**Prompt**
Where in the data does the word "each" appear? Find those lines and copy them.

**Data block**
───

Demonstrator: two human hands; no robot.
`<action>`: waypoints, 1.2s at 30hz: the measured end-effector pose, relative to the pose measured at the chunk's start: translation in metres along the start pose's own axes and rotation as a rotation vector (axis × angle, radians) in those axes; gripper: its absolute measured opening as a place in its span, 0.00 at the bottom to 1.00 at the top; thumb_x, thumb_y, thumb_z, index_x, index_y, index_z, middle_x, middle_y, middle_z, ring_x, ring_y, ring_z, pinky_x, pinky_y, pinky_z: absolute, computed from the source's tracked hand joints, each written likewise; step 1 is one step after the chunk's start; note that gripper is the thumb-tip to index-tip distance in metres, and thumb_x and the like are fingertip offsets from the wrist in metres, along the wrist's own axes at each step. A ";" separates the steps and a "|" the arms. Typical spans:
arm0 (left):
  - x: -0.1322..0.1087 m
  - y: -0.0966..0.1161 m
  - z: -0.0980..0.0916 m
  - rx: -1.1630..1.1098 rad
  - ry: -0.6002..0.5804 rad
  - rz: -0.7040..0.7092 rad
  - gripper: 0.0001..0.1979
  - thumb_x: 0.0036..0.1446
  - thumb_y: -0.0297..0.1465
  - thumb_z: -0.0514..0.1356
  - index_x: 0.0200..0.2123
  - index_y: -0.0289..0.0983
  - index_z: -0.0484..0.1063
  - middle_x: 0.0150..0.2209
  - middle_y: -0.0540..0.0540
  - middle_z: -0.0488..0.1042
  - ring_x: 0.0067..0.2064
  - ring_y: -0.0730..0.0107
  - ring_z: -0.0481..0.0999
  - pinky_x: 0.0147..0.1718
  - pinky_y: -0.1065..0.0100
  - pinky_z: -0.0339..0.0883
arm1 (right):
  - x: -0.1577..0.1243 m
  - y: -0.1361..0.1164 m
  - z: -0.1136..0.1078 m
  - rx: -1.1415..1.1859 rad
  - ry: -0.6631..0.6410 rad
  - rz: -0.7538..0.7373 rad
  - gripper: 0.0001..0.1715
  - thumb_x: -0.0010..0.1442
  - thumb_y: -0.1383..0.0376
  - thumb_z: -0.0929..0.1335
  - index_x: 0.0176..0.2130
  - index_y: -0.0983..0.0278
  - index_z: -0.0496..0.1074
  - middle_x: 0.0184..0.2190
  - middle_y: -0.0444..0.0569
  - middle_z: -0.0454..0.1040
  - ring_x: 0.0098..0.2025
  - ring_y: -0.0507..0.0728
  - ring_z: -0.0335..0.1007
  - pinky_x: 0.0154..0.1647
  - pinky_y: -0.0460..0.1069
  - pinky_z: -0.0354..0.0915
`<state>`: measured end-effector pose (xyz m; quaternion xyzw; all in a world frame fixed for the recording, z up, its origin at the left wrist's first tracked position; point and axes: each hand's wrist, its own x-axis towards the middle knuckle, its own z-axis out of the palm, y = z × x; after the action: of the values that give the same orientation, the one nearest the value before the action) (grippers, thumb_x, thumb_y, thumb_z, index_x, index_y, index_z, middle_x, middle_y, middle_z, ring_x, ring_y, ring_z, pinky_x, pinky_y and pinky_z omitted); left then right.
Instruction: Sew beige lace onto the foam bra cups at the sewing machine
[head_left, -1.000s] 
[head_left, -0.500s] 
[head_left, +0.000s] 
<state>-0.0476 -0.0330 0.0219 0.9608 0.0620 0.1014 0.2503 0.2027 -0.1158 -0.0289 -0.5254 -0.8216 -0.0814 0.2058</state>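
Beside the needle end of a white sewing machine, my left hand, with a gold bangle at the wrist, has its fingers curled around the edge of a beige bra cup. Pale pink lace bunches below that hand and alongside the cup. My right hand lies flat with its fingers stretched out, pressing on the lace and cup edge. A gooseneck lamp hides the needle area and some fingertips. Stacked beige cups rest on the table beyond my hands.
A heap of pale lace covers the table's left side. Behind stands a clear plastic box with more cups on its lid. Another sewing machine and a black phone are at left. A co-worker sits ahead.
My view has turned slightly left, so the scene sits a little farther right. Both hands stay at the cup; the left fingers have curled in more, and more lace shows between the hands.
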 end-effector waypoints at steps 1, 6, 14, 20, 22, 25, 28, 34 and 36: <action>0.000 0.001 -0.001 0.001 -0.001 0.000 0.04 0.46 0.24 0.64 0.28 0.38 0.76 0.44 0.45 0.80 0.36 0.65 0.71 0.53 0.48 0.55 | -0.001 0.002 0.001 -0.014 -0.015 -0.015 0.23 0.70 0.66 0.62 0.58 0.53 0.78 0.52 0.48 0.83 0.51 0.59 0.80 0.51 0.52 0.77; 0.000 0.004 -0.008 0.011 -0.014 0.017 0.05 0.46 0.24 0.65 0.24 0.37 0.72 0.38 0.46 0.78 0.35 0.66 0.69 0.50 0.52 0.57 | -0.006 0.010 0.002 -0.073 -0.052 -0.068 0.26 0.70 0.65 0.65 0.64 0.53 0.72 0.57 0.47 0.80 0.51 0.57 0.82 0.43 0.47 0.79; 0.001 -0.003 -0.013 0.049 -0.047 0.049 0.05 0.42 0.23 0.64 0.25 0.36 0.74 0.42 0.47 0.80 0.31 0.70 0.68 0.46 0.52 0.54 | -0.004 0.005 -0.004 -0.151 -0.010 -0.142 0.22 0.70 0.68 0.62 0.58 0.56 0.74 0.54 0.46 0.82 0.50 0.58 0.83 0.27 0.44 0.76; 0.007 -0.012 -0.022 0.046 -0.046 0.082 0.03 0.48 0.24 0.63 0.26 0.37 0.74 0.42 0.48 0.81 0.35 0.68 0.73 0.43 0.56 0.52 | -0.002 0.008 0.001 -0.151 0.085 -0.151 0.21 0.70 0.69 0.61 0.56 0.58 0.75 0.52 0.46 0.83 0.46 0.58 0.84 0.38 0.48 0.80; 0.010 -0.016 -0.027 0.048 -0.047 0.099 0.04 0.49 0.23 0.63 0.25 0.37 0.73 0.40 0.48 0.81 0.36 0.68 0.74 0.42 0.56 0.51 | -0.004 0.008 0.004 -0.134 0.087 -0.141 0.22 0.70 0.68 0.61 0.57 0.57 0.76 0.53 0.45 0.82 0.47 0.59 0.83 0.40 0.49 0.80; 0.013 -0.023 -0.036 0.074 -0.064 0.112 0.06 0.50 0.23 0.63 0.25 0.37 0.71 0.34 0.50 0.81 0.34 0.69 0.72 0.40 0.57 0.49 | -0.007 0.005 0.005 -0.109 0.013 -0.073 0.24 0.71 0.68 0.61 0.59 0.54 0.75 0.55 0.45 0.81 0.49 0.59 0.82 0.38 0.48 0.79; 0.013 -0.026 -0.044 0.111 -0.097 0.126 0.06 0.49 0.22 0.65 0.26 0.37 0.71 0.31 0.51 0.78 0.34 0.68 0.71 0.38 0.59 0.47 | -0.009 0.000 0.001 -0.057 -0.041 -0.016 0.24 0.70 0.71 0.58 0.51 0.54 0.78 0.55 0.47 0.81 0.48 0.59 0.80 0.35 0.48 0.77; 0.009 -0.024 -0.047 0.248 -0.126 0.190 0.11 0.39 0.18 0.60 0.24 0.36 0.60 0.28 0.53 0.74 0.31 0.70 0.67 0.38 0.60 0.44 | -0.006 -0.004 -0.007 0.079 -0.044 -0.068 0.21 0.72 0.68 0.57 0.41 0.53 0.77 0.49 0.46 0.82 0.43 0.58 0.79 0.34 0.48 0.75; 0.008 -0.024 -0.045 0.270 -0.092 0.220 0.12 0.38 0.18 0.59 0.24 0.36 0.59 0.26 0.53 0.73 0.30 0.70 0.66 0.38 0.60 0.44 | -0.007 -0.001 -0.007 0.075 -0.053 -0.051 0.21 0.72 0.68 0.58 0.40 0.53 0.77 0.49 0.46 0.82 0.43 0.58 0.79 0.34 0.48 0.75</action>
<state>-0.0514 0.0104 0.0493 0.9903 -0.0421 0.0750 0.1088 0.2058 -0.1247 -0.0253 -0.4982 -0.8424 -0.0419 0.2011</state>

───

**Answer to this exercise**
`<action>`: waypoints, 1.2s at 30hz: the measured end-effector pose, relative to the pose measured at the chunk's start: translation in metres along the start pose's own axes and rotation as a rotation vector (axis × angle, radians) in those axes; gripper: its absolute measured opening as a place in its span, 0.00 at the bottom to 1.00 at the top; thumb_x, thumb_y, thumb_z, index_x, index_y, index_z, middle_x, middle_y, middle_z, ring_x, ring_y, ring_z, pinky_x, pinky_y, pinky_z: absolute, computed from the source's tracked hand joints, each written likewise; step 1 is one step after the chunk's start; note that gripper is the thumb-tip to index-tip distance in metres, and thumb_x and the like are fingertip offsets from the wrist in metres, along the wrist's own axes at each step. A ";" separates the steps and a "|" the arms. Typical spans:
`<state>`: measured end-effector pose (xyz m; quaternion xyzw; all in a world frame fixed for the recording, z up, its origin at the left wrist's first tracked position; point and axes: each hand's wrist, its own x-axis towards the middle knuckle, its own z-axis out of the palm, y = z × x; after the action: of the values that give the same orientation, the one nearest the value before the action) (grippers, thumb_x, thumb_y, thumb_z, index_x, index_y, index_z, middle_x, middle_y, middle_z, ring_x, ring_y, ring_z, pinky_x, pinky_y and pinky_z omitted); left then right.

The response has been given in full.